Again, nobody doubts that the number of new enterprise applications running on Linux will increase, and that the Linux share of UNIX vendor businesses will go up, but that's not the issue. The issue is whether or not those increases will be in compliance with the prevailing beliefs of the traditional Free Software and Open Source communities.
That's what stood out for me when I looked at Slashdot and Linux Today for reactions to Monday's news. There were maybe three or four positive responses out of the hundreds posted. To varying degrees, both SCO and Caldera were despised: "Caldera sucked", "Worst distribution I've ever seen", "good riddance", "unpleasant", "dead horse" and so on.
But the setup question comes from vluther of LinuxPowered.com under his post "The business plan smells fishy":
...can anyone tell me what the benefits of SCO are in today's world ? What does SCO provide that Linux already doesn't...or is not in the works? just curious...

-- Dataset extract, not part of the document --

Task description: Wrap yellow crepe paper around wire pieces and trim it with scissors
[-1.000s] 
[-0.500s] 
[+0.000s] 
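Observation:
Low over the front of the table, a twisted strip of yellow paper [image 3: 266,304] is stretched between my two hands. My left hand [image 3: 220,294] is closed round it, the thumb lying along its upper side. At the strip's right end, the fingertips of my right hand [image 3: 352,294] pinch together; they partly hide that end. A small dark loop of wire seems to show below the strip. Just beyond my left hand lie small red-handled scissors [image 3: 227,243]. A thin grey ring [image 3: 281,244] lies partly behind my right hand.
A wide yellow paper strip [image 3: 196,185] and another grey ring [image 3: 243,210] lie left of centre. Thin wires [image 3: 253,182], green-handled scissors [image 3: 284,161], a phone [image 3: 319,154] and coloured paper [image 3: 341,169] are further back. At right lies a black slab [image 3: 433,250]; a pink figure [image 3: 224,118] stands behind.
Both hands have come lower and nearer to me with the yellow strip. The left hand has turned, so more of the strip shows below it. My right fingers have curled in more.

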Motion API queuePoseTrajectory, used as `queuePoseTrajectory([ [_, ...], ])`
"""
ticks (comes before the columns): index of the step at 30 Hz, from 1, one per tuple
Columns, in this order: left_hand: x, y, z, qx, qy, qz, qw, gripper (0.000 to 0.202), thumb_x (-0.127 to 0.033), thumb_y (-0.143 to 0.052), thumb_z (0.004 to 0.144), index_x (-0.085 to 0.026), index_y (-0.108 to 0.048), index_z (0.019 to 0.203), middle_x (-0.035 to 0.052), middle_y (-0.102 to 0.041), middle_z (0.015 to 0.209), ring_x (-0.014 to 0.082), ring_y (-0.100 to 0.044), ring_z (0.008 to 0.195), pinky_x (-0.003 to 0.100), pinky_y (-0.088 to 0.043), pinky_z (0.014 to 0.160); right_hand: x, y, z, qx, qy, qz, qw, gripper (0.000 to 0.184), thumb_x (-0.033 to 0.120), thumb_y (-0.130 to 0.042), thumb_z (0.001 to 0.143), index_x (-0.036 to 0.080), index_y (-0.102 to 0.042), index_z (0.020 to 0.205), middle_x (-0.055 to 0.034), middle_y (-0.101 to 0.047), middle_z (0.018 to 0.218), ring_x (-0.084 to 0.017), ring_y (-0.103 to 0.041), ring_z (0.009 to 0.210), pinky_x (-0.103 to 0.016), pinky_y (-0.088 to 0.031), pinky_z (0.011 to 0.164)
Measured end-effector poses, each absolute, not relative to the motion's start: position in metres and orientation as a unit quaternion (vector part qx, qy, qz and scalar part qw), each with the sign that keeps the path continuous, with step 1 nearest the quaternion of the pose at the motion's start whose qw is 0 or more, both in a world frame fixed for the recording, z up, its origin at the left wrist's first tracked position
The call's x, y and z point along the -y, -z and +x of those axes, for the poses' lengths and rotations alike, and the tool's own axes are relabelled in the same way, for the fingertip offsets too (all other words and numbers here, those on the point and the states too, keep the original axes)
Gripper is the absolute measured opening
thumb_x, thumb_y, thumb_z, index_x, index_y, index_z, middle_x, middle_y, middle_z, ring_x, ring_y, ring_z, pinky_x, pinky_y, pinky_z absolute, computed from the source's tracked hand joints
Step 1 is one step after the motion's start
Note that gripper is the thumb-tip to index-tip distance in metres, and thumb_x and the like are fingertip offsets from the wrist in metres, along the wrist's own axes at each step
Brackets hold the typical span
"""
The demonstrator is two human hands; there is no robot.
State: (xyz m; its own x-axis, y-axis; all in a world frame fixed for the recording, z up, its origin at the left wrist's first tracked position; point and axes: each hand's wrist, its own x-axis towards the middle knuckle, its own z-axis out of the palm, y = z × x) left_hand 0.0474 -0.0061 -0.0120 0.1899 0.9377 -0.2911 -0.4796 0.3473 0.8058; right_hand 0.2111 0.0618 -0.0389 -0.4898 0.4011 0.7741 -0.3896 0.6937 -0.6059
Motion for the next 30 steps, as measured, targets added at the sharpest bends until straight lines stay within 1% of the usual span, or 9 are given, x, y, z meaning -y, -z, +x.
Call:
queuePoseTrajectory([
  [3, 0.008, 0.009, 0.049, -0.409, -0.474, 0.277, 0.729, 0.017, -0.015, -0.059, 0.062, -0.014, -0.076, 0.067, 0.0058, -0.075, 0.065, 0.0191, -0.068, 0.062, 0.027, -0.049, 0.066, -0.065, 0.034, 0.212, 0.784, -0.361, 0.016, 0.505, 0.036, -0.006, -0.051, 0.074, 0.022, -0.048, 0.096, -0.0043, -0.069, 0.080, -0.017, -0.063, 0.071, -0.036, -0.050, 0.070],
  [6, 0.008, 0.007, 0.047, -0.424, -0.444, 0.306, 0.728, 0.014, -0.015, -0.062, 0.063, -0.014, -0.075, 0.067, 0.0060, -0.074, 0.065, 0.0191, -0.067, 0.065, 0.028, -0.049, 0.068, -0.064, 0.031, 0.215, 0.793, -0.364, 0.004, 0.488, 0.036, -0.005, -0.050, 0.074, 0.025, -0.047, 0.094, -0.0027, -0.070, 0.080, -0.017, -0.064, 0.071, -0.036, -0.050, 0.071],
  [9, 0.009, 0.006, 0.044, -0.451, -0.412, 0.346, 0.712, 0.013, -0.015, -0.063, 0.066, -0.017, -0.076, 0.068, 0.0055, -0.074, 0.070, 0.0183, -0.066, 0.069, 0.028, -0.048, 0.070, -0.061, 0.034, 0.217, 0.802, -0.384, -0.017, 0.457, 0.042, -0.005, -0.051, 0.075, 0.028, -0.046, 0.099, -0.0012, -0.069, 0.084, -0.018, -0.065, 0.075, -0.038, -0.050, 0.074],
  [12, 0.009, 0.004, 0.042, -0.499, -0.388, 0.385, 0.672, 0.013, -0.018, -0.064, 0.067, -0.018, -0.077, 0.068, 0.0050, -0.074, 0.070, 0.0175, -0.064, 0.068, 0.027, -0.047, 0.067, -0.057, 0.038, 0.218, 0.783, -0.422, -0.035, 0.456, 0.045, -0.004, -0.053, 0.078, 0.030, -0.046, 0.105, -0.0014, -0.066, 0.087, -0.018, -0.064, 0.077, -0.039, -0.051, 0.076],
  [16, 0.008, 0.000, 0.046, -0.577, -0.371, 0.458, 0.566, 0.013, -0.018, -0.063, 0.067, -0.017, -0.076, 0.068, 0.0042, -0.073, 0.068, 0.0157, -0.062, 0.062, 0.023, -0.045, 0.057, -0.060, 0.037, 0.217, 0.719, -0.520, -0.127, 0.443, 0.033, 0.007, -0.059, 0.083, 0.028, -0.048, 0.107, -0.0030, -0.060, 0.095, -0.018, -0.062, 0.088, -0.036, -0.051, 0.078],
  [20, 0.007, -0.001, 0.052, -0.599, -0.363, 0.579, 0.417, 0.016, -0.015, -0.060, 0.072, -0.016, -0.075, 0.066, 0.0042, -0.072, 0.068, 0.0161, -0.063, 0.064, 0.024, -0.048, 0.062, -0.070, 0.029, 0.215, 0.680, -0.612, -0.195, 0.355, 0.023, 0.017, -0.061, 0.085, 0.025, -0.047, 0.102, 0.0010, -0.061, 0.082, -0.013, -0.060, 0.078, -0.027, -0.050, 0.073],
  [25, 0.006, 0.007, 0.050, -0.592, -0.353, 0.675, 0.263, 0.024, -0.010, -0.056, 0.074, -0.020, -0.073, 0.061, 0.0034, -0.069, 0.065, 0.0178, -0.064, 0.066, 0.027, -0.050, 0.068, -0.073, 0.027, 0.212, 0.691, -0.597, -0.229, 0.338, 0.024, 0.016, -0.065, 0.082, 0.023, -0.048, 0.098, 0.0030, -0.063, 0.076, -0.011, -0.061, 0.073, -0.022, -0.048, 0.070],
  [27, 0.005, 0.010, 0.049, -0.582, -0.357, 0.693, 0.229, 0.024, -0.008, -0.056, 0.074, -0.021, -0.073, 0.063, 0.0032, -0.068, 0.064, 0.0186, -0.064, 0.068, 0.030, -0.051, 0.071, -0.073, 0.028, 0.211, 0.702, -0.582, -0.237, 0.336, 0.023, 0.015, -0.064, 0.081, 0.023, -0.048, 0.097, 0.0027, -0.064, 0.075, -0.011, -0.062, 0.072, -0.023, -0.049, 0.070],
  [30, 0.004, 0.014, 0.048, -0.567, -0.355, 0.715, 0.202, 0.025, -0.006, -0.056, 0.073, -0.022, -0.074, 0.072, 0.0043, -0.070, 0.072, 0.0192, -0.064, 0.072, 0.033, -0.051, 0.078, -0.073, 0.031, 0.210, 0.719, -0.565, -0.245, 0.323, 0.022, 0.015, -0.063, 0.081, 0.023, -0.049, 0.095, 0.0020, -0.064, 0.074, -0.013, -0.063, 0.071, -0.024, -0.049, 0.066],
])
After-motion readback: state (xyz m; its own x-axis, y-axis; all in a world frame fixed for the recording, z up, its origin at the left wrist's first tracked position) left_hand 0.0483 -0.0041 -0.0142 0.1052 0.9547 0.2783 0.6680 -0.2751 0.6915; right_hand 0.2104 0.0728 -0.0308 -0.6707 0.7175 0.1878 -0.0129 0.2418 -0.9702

It's a good question that's best answered by SCO's customers. They're paying millions of dollars for something, and 90+% of it isn't Linux.
Should the Linux community write SCO off because too much of what it's about is non-Linux? No. It means we need to learn from the continued success of what isn't Linux but is still in the same UNIX family. That includes Solaris, AIX, HP-UX, SCO, BSD and Darwin.
Linux is the leading member of the UNIX family in countless ways. By many measures, World Domination has been achieved. But it's a different kind of domination than the sort the software world is used to. Linux is a dominant choice, but its not the only choice. And that's not a bad thing.
Doc Searls is senior editor of Linux Journal.